From the data below, copy each line that includes the word "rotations".

+++

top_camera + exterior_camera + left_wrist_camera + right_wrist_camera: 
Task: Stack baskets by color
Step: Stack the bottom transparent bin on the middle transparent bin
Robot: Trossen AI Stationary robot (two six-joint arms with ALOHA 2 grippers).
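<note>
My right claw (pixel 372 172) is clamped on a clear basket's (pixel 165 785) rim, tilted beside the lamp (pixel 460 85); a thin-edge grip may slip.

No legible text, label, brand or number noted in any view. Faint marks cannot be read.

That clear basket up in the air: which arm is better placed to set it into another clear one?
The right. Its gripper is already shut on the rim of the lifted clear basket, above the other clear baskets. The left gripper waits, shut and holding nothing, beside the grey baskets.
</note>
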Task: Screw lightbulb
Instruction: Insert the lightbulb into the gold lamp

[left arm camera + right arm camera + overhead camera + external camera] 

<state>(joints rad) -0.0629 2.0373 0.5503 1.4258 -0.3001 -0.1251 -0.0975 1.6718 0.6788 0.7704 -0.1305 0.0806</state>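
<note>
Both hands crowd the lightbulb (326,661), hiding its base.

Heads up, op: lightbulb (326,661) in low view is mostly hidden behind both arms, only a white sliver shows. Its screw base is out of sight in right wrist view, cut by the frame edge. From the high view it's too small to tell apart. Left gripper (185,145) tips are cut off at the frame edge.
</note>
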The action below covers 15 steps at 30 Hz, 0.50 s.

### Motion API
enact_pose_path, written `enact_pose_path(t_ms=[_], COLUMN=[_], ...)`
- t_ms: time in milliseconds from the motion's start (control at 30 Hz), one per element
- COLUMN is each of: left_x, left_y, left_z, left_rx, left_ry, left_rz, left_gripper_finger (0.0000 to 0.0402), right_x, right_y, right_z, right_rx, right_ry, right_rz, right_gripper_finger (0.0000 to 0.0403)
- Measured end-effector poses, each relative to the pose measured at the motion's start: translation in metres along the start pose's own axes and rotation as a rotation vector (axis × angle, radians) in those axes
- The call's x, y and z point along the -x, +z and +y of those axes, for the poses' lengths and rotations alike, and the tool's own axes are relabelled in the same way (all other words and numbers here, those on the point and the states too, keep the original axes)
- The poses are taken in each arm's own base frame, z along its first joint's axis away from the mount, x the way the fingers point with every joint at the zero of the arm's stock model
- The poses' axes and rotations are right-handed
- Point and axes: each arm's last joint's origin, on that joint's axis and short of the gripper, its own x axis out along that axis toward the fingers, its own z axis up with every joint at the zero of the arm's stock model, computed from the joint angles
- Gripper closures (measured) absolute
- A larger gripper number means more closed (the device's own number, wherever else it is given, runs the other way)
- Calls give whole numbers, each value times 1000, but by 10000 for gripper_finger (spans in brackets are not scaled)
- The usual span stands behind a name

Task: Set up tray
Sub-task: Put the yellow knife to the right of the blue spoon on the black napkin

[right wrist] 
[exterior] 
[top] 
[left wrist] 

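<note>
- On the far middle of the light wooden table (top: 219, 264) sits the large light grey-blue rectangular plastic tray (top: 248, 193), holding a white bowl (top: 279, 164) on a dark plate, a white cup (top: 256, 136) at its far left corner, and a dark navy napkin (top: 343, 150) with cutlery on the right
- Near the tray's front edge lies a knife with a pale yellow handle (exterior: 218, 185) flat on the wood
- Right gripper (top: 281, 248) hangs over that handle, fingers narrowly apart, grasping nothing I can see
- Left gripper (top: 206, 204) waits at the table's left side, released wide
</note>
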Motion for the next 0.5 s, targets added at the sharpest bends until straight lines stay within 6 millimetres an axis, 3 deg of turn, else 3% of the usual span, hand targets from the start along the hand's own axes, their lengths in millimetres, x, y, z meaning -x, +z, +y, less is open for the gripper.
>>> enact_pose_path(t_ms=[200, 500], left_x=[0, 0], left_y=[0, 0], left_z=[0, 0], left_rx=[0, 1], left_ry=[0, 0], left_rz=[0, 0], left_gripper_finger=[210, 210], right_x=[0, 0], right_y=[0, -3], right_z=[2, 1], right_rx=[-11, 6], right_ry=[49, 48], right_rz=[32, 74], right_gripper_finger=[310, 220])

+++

REPLY.
- The call's x, y and z point along the -x, +z and +y of those axes, for the poses' lengths and rotations alike, and the tool's own axes are relabelled in the same way (all other words and numbers here, those on the point and the states too, keep the original axes)
- The poses' axes and rotations are right-handed

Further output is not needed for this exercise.